COVID and the Courts

The COVID-19 pandemic is creating an absolutely unprecedented crisis in the criminal justice system. Across California, courts have largely responded by limiting access to the courts, delaying trials and arraignments, suspending statutory time limits, and limiting court operations.

The result of these actions has generally been to make it harder rather than easier for people to get out of custody, an absolute necessity to curb the spread of the virus. Jails and prisons are already dirty places where inmates and guards interact in close proximity with limited access to hygiene. Many counties have already reported confirmed infections in the jail. Here in Orange County, there are already 5 with limited testing and the people who are known to have had contact with those inmates are not being isolated.

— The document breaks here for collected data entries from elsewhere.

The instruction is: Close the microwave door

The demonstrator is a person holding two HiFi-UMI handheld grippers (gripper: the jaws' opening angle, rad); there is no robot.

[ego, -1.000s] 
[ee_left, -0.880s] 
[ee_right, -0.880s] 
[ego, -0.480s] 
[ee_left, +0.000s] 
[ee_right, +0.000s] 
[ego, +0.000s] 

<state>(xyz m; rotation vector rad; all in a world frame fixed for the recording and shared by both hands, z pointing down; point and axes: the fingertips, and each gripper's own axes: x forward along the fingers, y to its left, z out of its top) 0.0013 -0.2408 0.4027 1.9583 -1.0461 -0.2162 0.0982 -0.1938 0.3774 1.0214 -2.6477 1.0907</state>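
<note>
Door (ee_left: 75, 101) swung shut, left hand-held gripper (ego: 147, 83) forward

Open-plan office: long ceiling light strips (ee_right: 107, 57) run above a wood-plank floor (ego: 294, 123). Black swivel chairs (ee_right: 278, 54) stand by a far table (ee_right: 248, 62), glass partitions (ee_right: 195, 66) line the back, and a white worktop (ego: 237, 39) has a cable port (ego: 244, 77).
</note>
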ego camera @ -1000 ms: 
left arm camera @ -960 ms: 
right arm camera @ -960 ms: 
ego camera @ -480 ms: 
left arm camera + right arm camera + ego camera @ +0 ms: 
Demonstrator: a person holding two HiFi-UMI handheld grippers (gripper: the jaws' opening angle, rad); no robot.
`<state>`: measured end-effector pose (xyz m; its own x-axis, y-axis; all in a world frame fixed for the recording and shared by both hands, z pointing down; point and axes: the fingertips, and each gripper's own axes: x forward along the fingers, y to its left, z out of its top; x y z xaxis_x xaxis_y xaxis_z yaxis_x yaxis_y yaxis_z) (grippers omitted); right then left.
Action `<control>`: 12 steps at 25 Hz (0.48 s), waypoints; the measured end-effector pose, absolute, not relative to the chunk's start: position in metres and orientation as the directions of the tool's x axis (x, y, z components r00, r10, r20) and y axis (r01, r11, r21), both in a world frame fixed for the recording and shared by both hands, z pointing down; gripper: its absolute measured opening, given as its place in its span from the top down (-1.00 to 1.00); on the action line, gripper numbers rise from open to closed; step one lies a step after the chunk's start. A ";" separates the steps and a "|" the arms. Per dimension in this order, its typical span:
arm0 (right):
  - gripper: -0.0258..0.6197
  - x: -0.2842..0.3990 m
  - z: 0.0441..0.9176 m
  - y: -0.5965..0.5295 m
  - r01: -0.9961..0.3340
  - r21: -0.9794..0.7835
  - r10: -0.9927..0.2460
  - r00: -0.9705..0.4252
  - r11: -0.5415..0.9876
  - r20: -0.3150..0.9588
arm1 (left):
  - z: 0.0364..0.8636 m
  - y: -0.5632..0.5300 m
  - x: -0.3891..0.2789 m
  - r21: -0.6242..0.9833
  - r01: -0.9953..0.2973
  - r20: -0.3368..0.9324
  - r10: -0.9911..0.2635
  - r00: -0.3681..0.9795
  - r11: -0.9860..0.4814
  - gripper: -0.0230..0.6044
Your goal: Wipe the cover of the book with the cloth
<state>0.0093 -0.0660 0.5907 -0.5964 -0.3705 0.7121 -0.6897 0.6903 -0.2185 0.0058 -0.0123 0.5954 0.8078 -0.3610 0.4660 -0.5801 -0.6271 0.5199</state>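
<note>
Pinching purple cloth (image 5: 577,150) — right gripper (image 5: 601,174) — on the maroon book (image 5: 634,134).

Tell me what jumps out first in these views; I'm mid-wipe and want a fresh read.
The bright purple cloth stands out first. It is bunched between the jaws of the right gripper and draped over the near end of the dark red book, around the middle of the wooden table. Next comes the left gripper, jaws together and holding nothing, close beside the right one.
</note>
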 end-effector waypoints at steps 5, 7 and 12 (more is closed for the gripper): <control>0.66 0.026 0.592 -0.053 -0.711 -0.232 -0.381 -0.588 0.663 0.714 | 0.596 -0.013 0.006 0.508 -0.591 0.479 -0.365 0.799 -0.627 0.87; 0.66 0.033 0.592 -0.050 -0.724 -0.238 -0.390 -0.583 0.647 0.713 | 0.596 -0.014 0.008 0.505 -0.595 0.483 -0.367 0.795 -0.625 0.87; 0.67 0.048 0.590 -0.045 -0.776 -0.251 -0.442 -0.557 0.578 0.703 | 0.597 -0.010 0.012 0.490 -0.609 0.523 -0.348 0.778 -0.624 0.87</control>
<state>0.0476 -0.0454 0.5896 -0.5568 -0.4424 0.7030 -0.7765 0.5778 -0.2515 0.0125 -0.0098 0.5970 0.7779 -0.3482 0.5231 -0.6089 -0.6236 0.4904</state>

The response has been widely disparate across counties, but Orange County’s has been among the worst. Despite a court order strongly urging him to release as many inmates as possible, Sheriff Don Barnes has declined to act broadly, insisting that he can keep inmates safe even as the early signs of a wildfire-like spread build. In the face of this, Orange County courts have continued limited operations, but taken very little action to free high-risk incarcerated defendants.

On March 19th, Judge Cheri Pham repeatedly told lawyers arguing for their clients’ release or at least significantly lowered bails that she had no reason to believe the jail was any less safe than the alternative of release for the defendants. She said this despite being informed of significant health issues that many suffered that made them more susceptible to serious harm if contracting the disease and despite the fact that many of these defendants sat crammed in small holding tanks all day with their arms shackled so that they could not even cover their mouths when sneezing.

Keep in mind, the people appearing in court that day were, by definition, people who have not been convicted, but only charged. They are people who are presumed innocent. That presumption should be expanded during this pandemic to a presumption for pre-trial release, a step the Massachusetts Supreme Judicial Court took literally as I was finishing this blog. Right now, those being held pre-trial are being held solely because they do not have the financial resources to bail out, while those who do are able to safely await the end of the crisis while out of custody on bail.

In 1981, in People v. Watson, the California Supreme Court authorized prosecution for second degree murder for drunk driving accidents where the prosecution could prove “implied malice.” Essentially, what this means is that if the prosecution can prove that someone drove drunk, knowing how dangerous such conduct is to human life, this could amount to the “reckless indifference” required to prove implied malice.

The actions of the courts and prison and jail officials across this country right now meet this standard. That inmates will die as a result of their actions is not probable, it is certain. Some already have. Unless a jail or prison official can guarantee that their inmates and personnel can follow the CDC guidelines, which require social distancing of at least 6 feet, constant washing of hands, and frequent disinfecting of surfaces, the health of the inmate must take precedence or these judges will be issuing death sentences.

It is time to empty the jails. Any potential harm that may come from some action is justified by the human lives that will be saved.